Thursday, August 26, 2010

Bridges




In my office, I have the famous Newhouse picture of The Golden Gate Bridge over San Francisco Bay. Construction started in 1933 and finished in 1937 during the worst years of The Great Depression. 80,000 miles of cable went into the construction of this great bridge, enough cable to go around the world six times. The cost, even then, was $35 million.

One of the exciting experiences in China was crossing the Nanjing Yangtze River Bridge China with an artery for cars upper and trains lower, spanning over the Yangtze River 160 meters. It was completed in 1968 and is the first double-decker, double-track highway and railway bridge designed and constructed by the Chinese without outside engineering assistance.

These bridges like bridges all over the world are the most important commercial structures for mankind. Most of the world’s great cities are built on river waterways or harbors. Until 1900, there were very few bridges of any length.

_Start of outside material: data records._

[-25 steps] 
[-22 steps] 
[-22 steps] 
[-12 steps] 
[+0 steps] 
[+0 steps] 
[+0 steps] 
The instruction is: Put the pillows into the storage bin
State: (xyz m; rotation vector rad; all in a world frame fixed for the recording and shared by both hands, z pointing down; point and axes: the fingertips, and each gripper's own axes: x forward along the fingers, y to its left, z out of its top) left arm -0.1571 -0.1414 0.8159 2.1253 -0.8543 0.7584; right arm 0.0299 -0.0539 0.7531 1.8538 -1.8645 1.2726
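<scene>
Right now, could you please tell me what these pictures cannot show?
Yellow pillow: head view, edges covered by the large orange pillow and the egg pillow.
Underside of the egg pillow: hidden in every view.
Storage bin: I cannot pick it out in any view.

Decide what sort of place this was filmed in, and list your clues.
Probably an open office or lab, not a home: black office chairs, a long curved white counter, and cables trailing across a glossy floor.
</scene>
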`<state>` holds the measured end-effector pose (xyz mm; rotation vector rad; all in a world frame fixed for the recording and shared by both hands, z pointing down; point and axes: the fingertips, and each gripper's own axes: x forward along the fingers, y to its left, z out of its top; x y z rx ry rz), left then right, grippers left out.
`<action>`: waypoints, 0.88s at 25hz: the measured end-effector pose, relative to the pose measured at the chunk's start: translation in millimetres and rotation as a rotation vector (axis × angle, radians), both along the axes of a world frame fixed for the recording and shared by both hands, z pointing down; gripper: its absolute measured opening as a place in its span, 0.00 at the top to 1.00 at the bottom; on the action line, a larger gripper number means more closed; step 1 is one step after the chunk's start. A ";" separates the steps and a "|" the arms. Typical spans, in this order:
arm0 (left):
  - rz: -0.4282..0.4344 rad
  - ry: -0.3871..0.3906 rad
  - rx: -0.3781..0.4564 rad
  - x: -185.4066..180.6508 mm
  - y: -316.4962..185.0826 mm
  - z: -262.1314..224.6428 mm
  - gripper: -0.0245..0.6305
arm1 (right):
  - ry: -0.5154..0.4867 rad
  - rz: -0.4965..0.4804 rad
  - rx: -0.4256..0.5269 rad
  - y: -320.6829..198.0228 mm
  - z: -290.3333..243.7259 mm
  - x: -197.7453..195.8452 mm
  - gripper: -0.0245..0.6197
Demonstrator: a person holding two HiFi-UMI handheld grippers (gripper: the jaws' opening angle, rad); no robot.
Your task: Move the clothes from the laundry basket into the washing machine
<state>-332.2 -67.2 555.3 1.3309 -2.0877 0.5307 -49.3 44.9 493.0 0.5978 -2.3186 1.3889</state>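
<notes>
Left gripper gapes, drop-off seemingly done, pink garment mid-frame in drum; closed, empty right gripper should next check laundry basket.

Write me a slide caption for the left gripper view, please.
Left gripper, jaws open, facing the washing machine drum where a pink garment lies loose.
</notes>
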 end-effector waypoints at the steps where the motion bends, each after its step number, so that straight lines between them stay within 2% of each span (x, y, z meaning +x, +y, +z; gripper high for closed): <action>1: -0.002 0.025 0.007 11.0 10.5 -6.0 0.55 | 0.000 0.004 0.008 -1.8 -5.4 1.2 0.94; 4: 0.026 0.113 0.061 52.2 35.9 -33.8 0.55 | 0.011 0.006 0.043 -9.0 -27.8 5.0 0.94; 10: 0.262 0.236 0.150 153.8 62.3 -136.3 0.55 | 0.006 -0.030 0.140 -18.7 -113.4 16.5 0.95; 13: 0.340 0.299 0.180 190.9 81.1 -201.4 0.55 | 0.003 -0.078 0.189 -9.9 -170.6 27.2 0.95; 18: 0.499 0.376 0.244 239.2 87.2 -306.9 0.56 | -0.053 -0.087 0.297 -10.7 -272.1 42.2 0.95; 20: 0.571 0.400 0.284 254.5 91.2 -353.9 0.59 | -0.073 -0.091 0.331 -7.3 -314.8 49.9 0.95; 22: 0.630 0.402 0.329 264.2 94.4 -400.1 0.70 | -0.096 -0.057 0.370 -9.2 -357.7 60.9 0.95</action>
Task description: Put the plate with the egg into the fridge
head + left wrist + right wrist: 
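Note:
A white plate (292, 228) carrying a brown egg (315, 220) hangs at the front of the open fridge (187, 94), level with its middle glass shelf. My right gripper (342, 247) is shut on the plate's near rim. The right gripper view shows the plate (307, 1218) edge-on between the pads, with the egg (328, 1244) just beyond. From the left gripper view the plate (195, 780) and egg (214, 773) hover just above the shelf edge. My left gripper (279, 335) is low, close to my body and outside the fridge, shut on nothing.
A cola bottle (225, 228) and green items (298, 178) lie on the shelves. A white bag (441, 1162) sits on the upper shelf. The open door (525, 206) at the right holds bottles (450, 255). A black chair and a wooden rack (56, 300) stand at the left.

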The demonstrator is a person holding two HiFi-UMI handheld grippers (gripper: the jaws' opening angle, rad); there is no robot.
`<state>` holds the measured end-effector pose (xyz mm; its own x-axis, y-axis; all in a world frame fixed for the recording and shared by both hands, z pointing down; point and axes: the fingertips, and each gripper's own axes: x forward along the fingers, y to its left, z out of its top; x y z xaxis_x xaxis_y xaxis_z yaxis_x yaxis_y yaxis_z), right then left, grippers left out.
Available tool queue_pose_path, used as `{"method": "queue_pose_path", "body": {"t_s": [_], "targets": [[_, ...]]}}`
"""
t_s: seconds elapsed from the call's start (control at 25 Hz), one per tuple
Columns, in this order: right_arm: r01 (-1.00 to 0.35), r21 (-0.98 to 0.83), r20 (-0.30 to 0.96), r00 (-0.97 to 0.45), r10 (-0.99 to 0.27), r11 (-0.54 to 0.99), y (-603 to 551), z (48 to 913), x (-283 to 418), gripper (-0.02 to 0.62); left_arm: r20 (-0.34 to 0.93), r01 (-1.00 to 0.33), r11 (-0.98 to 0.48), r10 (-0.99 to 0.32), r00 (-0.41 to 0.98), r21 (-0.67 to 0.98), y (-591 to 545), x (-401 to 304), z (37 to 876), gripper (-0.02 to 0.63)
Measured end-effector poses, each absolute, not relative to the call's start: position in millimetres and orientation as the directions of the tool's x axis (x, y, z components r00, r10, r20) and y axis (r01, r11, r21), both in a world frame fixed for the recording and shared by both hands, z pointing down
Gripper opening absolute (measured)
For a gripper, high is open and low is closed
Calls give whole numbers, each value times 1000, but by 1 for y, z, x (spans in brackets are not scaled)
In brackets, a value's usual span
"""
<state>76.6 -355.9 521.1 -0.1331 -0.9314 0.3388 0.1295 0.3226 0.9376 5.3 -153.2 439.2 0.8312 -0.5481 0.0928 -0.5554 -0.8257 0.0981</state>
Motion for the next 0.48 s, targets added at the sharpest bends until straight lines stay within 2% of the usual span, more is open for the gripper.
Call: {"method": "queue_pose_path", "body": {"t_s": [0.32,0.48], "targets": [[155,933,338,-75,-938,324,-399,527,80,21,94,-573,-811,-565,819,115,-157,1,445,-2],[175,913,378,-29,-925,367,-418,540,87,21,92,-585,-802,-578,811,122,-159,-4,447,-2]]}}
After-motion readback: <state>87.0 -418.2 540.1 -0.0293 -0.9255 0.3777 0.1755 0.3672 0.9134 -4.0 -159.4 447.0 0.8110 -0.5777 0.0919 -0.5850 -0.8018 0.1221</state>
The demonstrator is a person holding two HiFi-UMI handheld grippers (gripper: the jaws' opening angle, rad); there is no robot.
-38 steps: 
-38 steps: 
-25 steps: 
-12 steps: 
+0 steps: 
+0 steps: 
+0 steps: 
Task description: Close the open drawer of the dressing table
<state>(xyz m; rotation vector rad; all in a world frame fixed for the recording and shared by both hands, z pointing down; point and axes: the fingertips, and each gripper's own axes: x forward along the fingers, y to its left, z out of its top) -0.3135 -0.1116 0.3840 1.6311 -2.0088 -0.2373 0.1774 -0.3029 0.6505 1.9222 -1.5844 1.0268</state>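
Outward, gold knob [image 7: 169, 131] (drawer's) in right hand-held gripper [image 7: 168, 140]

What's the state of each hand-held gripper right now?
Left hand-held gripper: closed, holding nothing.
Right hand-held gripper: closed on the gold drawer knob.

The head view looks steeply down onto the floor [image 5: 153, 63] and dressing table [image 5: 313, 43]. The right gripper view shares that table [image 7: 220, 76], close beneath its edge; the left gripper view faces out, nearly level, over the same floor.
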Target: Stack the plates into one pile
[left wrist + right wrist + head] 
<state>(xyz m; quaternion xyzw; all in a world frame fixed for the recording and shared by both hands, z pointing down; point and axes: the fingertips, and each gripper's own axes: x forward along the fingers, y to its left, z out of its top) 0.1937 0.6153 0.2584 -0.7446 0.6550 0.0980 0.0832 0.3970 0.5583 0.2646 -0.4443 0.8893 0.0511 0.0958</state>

Engineering and expense were too prohibitive. As in Indonesia, a country of islands (5,000), the Harbor at Hong Kong or even some US cities, ferries are used to move people and industry from one side to the other.

Great bridges like other great miracles of industry first become a vision on paper but as with the runner in race competition it takes someone with the “heart” to do it. Two men can look through prison bars, one sees the sky and the stars beyond, the other sees muddy ground. It is first in the mind the construction of a bridge or the desire to heal the sick. God gives remarkable ability and courage, sometimes unexpectedly, to one with the desire or the vision. We can do great things when we get that “inner strength” for accomplishment.

My Mother never tired of telling the story of a neighbor whose house was on fire. She had been a semi-invalid for years but she came running out of her house carrying her sewing machine. From somewhere, somehow, science cannot explain these things. She got the inner strength to overcome her crippled body and not only save herself but her most precious possession, her sewing machine, at the right time. At the right time, an engineer was given the inner strength and knowledge to plan the construction of the bridge in San Francisco, the bridge in Nanjing, the Brooklyn Bridge in New York and many of the other great bridges or other marvels of human engineering around the world.

There were two thieves on either side of our Blessed Lord on Calvary suffering the same crucifixion as Jesus. Both heard him say, “Father forgive them,” but only one asked to be forgiven, and he was told he would be the second person in Heaven, “Paradise.”  The great man-made and constructed bridges cannot be lessened in their importance but the greatest bridge ever built was the simple cross, first carried by a slave from Africa, Simon of Cyrene, which connects mortals from earth to immortals in Paradise.

Rabbi Harold Cushing, in his book Why Bad Things Happen To Good People states that it is only through pain, suffering, disability that many of us fully understand the plan of redemption.

Construction on the 6,000 foot Brooklyn Bridge began in 1870. The designers directing the construction of the bridge were Emily Roebling, John Roebling and Washington Roebling. The Brooklyn Bridge might not have been built had it not been for Emily Warren Roebling. Most history books cite her father-in-law John Roebling and her husband Washington Roebling as the bridge’s builders. Early into construction in 1872, however, collapsing bridge timbers crushed John Roebling’s legs, leaving him incapacitated. Soon after, an illness paralyzed Washington Roebling.

With both men out of commission, Emily Warren Roebling took over. Under her husband’s guidance, Emily had studied higher mathematics, the calculations of catenary curves, the strengths of materials, bridge specifications, and the intricacies of cable construction. She spent the next 11 years supervising the bridge’s construction. Living close by, they directed the construction of the bridge from the window of their house. The Brooklyn Bridge was completed thirteen years later and was opened for use on May 24, 1883.

The miracle of “mind over matter” is the same blessing the Ancients knew, our ancestors witnessed and those of us who are disabled and know people who are disabled, it is the human spirit, that inner strength, the “heart” of accomplishment, that causes the runner to win the race, the surviving spirit in every tragedy. How many times, in earthquakes, after thousands of dead and wounded have been removed, and someone says it is now a matter of locating the dead. When the dogs are brought in to sniff out the dead, we find survivors, people who by some inner strength have held on to life.

We know the value of life and the certainty of the bridge that goes both ways when we encounter these miracles. (I know the miracle, I am totally blind 100% disabled service connected veteran). With time, everyone will encounter the need for inner strength.  Hold onto your friends and above all hold on to your greatest friend the One who will give you the inner strength and the One who will never leave you alone.